CEO Diary #5 Future of Work — Dictation

I use my phone every day, and over the years it has become the primary device I do business on. Most of my work is responding to emails, reviewing documents, preparing new presentations, and sharing ideas with people through different apps. About 5% of my work is designs and coding, which is something that I can’t currently do from my phone.
I only ever revert to using the computer for three reasons:
- To be able to use a keyboard to type something longer
- To have a larger screen to look at things like spreadsheets
- To do computer-specific things like designing and coding
The first can be taken care of simply by using a Bluetooth keyboard, which I wrote about here, and which improved my productivity dramatically.
For the second reason, something like an iPad sounds like a good solution.
The third need is harder to answer considering the current stage of development of mobile operating systems.
I found dictation to be a really fast method of input. It’s faster than a keyboard and improves in accuracy with every iteration of a mobile operating system. Which got me wondering: what would working on an iPad with a good dictation interface be like?
For the rest of this article let’s assume that dictation is a superior mode of input.
Problem
Currently, to be able to use dictation on iOS it is necessary for you to invoke Siri in a limited number of use cases, like sending a message with apps that have integrated support for Siri. Or you need to open up the keyboard, tap the dictation button, and speak.
There’s no simple systemwide solution that would enable you to dictate anything you want and put it into any input field you see on the screen.
So, what should the interface look like with an iPad centered around dictation?
Solution
Imagine an overlay that is always on top of the system, but visible only when you perform a certain action. That action can be a voice command or interacting with a screen in a certain way.
That interaction would have to be something that doesn’t interfere with the existing system gestures, like holding three fingers on the screen. Or saying something like “start dictation”.
When performing this action, the screen would go dark and show dictation results as you speak. When you’re done with dictation, you would be able to drag-and-drop the dictated text into any input field you see onscreen.
That way dictation would be independent of any keyboard that’s currently in use or any application.

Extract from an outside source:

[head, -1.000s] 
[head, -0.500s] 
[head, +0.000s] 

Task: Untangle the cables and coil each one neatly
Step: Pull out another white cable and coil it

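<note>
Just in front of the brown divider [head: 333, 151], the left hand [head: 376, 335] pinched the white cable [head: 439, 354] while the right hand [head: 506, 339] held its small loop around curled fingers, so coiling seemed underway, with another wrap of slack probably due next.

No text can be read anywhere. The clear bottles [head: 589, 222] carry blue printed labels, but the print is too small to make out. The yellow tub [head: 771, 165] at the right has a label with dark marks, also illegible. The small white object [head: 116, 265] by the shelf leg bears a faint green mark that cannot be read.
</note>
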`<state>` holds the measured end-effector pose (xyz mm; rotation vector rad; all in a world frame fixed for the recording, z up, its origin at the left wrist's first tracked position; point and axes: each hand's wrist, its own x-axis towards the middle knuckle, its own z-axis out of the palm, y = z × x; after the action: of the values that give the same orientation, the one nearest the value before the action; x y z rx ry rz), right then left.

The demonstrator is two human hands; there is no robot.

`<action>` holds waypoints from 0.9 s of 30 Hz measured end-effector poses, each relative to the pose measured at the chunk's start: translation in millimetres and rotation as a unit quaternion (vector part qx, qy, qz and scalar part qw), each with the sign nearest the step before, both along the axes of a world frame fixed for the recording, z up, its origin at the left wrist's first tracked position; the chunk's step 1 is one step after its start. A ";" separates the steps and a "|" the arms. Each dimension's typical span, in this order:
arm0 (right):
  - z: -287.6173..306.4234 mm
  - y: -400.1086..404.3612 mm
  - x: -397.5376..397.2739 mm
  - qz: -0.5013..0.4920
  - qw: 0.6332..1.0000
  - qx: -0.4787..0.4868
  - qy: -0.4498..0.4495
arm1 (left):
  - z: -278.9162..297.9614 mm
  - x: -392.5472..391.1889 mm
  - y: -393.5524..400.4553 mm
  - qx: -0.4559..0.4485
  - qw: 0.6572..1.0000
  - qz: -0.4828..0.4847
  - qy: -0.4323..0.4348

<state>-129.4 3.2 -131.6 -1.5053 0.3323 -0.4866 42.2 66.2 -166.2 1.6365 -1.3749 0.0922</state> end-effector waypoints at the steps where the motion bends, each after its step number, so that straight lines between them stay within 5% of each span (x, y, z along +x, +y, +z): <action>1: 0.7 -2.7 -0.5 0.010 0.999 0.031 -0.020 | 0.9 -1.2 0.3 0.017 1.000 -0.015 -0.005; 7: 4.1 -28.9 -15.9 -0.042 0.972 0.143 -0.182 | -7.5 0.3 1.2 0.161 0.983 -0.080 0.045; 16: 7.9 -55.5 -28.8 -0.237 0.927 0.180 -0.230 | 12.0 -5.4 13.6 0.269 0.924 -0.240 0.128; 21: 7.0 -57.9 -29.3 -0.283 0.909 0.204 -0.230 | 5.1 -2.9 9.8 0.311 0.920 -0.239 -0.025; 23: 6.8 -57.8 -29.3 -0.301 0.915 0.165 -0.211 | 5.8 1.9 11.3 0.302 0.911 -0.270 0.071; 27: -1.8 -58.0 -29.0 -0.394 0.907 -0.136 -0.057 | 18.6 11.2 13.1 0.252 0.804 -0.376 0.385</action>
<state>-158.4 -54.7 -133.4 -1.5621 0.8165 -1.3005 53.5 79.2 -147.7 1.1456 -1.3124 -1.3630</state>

As you can see in the video below, touching the screen with three fingers activates dictation, and then you can speak and see your words appear onscreen.
Real world demo
We put together a simple application that’s able to take the dictated text and display it in a list onscreen. You’re then able to take the listed item and drag-and-drop it into any other application that runs in the multi-window mode on the iPad. This is enabled by the iOS 11’s cross-application drag-and-drop feature. The application always lives on the right or left or as an overlay.
Privacy concerns
Dictation on the iPad comes with a caveat: recordings of all your audio are transmitted to Apple servers for processing. The data is anonymized and encrypted, but Apple still gets it.
Implications for office spaces
What I find intriguing is how office spaces will need to change to enable this kind of input. There are private messages that you wouldn’t want to say out loud, or messages that contain privileged information. An enclosed environment per person is one simple solution. This is, however, leaps and bounds away from current open space office plans, and in no way promotes teamwork.
You can argue that environments such as call centers already have multiple people talking over each other. But those are highly structured conversations that have a decision tree attached to them, and most of the private information is not said out loud, but only verified with the person on the other side of the call.
We can see this sort of interface working in the movie Her, where people sit quite far from each other in the office.
One way around these issues with dictation interfaces is possibly lip-reading technology that would allow you to dictate a text without actually producing a sound.
A more down-to-earth alternative would be noise masking for active noise cancellation areas to create personal private spaces.
Limitations
The application we created is limited by what iOS 11 enables at the moment. Apple also restricts the dictation API use per person and per app. Therefore, it is unlikely that it would be allowed in the app store because it mimics the native functionality. The true solution would have to be a systemwide rethinking of the operating system’s inputs.